Activation energy and enzymes
Inorganic & Organic chemistry
- Inorganic chemistry: generally substances that do not contain carbon (lack of carbon-hydrogen bonds)
- -water, oxygen, calcium phosphate, metal ions (magnese, magnesium, zinc, copper)
- -exeptions: CO (Carbon monoxide), CO2 (Carbon dioxide) , and HCO3- (bicarbonate ions)
- Organic Chemistry: study of carbon-containing substances. Those that are biologically active are called biochemicals
cohesion and adhesion
- Water: molecule composed of 1 atom of oxygen joined to 2 atoms of hydrogen by covalent bonds.
- Cohesion: attraction of water to another water molecule
- Adhesion: same attractive force of hydrogen bonds with water will also attract other molecules.
- - combination of cohesion and adhesion helps hold cells together and move fluids through the body
- High specific heat: large amount of heat require to raise temperature of water
- -stabilizes body temperature
- -lubricant, cushion (serous membranes around organs)

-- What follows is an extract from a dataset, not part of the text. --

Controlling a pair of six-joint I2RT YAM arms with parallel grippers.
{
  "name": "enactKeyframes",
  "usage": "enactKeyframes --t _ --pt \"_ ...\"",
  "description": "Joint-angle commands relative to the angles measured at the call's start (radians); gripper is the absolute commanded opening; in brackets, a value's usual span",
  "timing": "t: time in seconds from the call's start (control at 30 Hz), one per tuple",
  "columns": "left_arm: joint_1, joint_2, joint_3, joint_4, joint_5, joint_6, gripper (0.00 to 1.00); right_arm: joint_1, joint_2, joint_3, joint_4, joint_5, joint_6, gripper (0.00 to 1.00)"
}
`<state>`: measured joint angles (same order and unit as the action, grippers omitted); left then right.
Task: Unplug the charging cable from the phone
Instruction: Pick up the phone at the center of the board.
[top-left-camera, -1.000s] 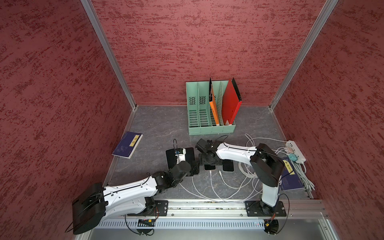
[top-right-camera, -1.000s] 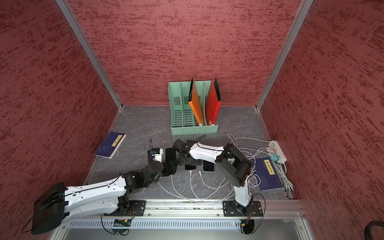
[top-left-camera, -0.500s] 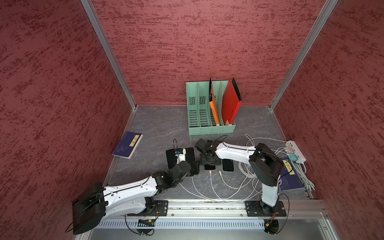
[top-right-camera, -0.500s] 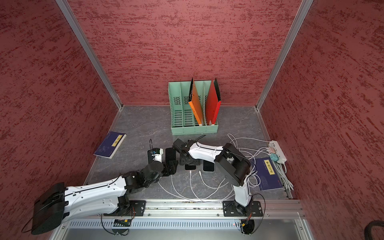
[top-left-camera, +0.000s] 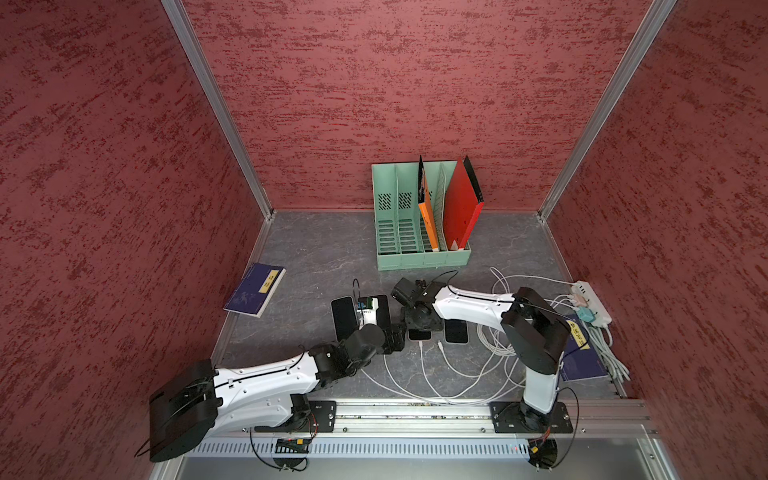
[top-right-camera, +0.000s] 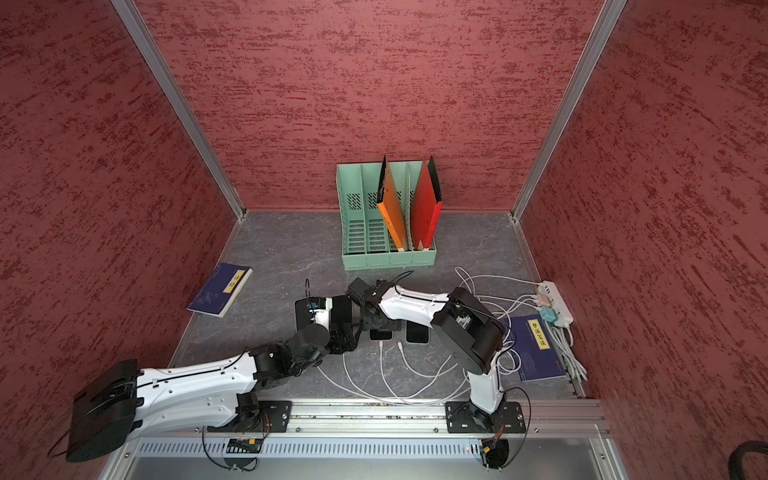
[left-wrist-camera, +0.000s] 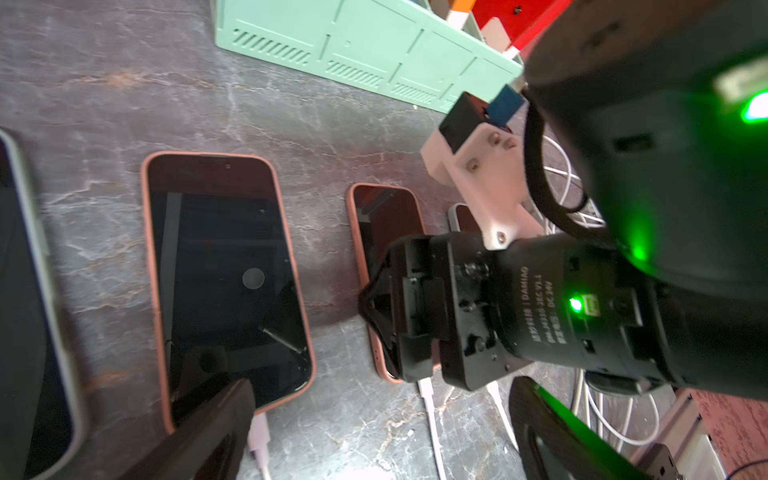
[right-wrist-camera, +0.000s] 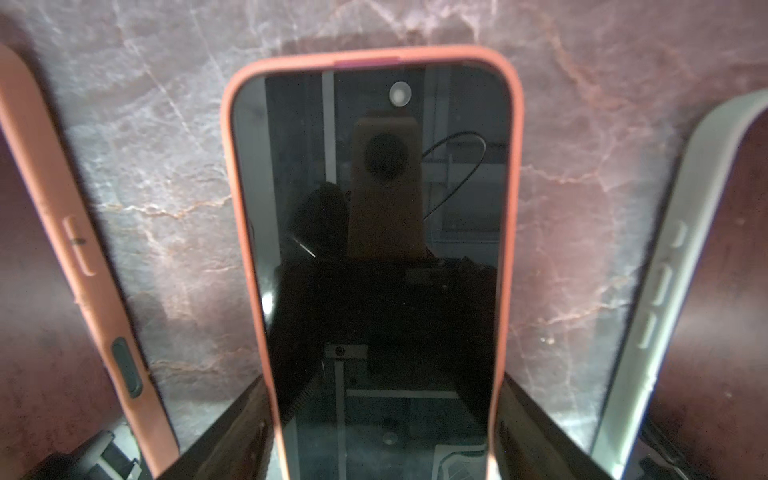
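**Asker:** Where is your right claw?

**Me:** My right claw (right-wrist-camera: 380, 419) is pinching the phone (right-wrist-camera: 374, 208) across its width, one finger against each side of the coral case, near the socket end. The phone lies flat, screen up, on the table (right-wrist-camera: 166, 166).

**Asker:** And the cable?

**Me:** The charging cable (left-wrist-camera: 427, 395) meets the phone's end just behind that claw, and its white plug looks seated. So nothing is unplugged yet. I judge only the bracing is done.

**Asker:** Your other claw?

**Me:** My left claw (top-left-camera: 393, 337) is spread wide and empty, hovering just beside the right one, on the plug side. It has to settle on that plug, close, and pull straight away from the phone while I hold the case down.

**Asker:** Anything close by?

**Me:** A bigger coral phone (left-wrist-camera: 224, 270) lies on one flank of my right claw, its own lead apparently in. A white-cased phone (right-wrist-camera: 665, 291) lies on the other flank. Beyond my fingertips stands the green file rack (top-left-camera: 422, 257).
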<state>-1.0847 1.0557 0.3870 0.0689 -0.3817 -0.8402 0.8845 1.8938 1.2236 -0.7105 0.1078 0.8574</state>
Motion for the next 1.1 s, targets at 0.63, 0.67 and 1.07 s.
enactKeyframes --t 0.63,0.67,1.07 --pt "-0.151 0.142 -0.116 0.389 -0.037 -0.081 0.93 -0.005 -0.196 -0.088 0.087 -0.021 0.048 0.11" --pt "-0.158 0.155 -0.115 0.399 -0.04 -0.077 0.92 -0.006 -0.198 -0.089 0.088 -0.022 0.051 0.1" --pt "-0.184 0.224 -0.131 0.526 -0.018 -0.069 0.59 -0.006 -0.265 -0.108 0.139 -0.026 0.075 0.1"
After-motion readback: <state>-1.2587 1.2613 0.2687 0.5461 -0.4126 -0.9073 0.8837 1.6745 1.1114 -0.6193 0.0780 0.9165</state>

- Participates in chemical reaction many reactions take place in water (dehydration & hydrolysis)
- Serves as a mixing medium
Mixture (suspension & colloid)
Solution (Solvent, solute)
- Mixture: substances physically but not chemically combined
- -suspension: materials separate unless stirred. Sand and water
- -Colloid: dispersal of tiny particles through a medium. Milk
- Solution: mixture of liquids, gasses, or solids that are uniformly distributed and chemically combined (no clear boundary between them)
- solvent: that which dissolves the solute
- solute: that which dissolves in the solvent
- blood is a mixture, solution (gases in blood), and colloid.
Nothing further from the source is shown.